The preliminary study presented at the American Heart Association‘s Hypertension Scientific Sessions also found that high blood pressure might take different forms  one that is accompanied by depression and one that is not.

Given the findings, the researchers said that targeting gut bacteria may prevent and selectively treat hypertension with or without depression.

“In the future, health professionals may target your gut in order to prevent, diagnose and selectively treat different forms of high blood pressure,” said Bruce R. Stevens, lead author of the study and professor of physiology & functional genomics, medicine and psychiatry at the University of Florida College of Medicine.

Different forms of hypertension according to gut bacteria

Previous studies uncovered the link between gut bacteria and several diseases such as high blood pressure and depression. A study published in the journal Microbiome found that people with hypertension and prehypertension have a less diverse gut microbiome than people without the disease. On the other hand, a study published in the journal Nature Microbiology found that specific groups of microorganisms can impact mental health.

What experts are trying to figure out presently is how depression and hypertension can at times be interrelated. According to one hypothesis, hypertension may be a “mosaic of diseases” rather than a single entity.

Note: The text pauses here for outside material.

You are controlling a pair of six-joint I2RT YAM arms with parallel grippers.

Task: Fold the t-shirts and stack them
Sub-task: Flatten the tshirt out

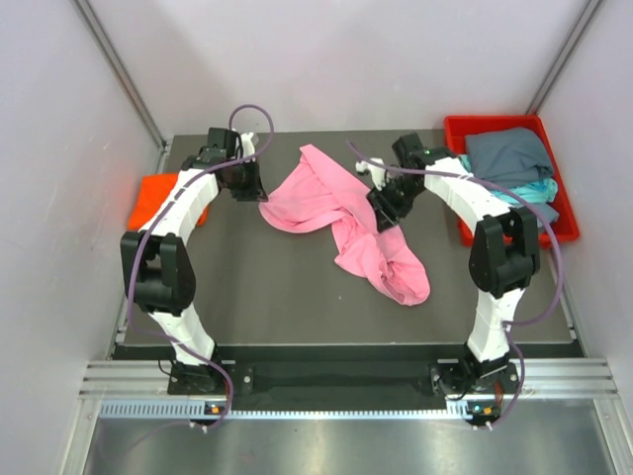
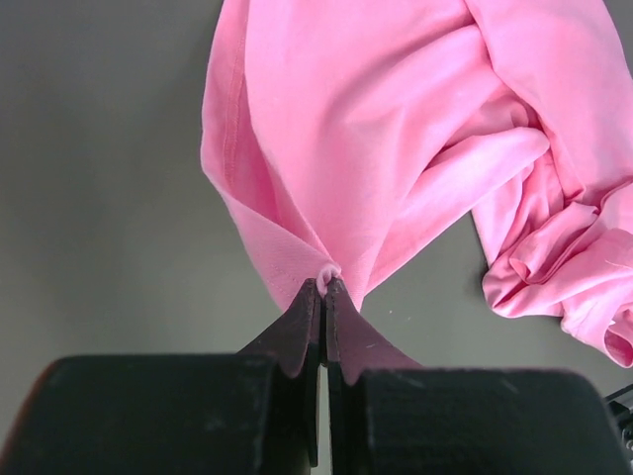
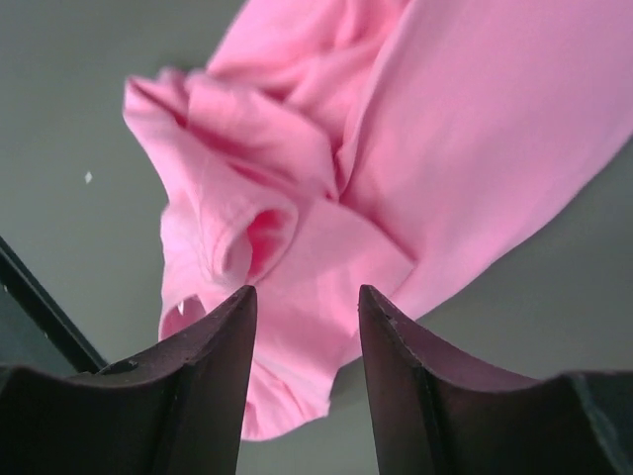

In the current study, researchers investigated the relationship between the two diseases and how gut bacteria get into the mix. They approached their study by considering the human body as a “meta-organism.”

“People are ‘meta-organisms’ made up of roughly equal numbers of human cells and bacteria. Gut bacteria ecology interacts with our bodily physiology and brains, which may steer some people towards developing high blood pressure and depression,” explained Stevens.

The researchers isolated DNA from gut bacteria taken from adults who had hypertension, depression or both, as well as from healthy people. Through DNA analysis, they found that each group of participants displayed distinct types of bacterial genes and signature molecules.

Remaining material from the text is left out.